Hoje o Rei tem monumentos espalhados pela Grécia, sua resistência impossível inspirou incontáveis soldados em situações desesperadoras e MOLON LABE é lema até hoje do I Corpo do Exército Grego. Quanto a Xerxes não há nenhuma estátua, e passou para a história como uma versão homoerótica do Rodrigo Santoro.
A vida não é preto e branco. Como ogros e cebolas, tem muitas camadas. A vida só é binária para idiotas, e por mais que a Internet esteja cheia deles, por mais que desejem e acreditem, não definem a realidade.
Só que alguns heróis são maiores que a Vida. Precisam ser.

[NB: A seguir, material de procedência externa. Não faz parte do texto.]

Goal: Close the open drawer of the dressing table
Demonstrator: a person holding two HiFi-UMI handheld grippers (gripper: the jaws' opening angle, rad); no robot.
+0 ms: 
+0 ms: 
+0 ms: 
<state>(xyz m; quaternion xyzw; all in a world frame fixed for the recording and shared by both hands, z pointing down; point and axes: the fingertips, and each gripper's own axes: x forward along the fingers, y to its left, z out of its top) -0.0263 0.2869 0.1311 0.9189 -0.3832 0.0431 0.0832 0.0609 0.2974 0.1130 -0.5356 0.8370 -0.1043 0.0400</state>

Eles representam nossa certeza interna de que tudo vai dar certo, de que é possível triunfar sem se corromper, sem fazer concessões.
Com sua visão maniqueísta e limitada a tal Sharon Lamb está nos privando de dois elementos fundamentais: Acreditar que podemos mudar para melhor e acreditar que conceitos como amor, justiça, honra, lealdade são o que transformam um reles jornalista em um SuperHomem. E não mover montanhas, coisa que qualquer bomba atômica faz.
Se o Batman representa a possibilidade de superação, a idéia de que com treinamento e inteligência você pode se tornar um dos Melhores do Mundo, o SuperHomem representa nossa crença irracional de que no final tudo dará certo.
Ele é aquela Força que nos dá alento, É o injustificado senso de que há Justiça no Universo, que algum obscuro equilíbrio cósmico punirá os vilões. Que nada é mais importante que ser fiel a seus princípios.
Os heróis nos mostram o quê fazer. Os Super-Heróis nos mostram o motivo para continuar tentando.
Parafraseando Neil Gaiman, diria que os Super-Heróis são maiores do que estrelas, planetas, galáxias e deuses, pois representam a única coisa que sobrará após o Big Crunch, no final do Universo: A Esperança.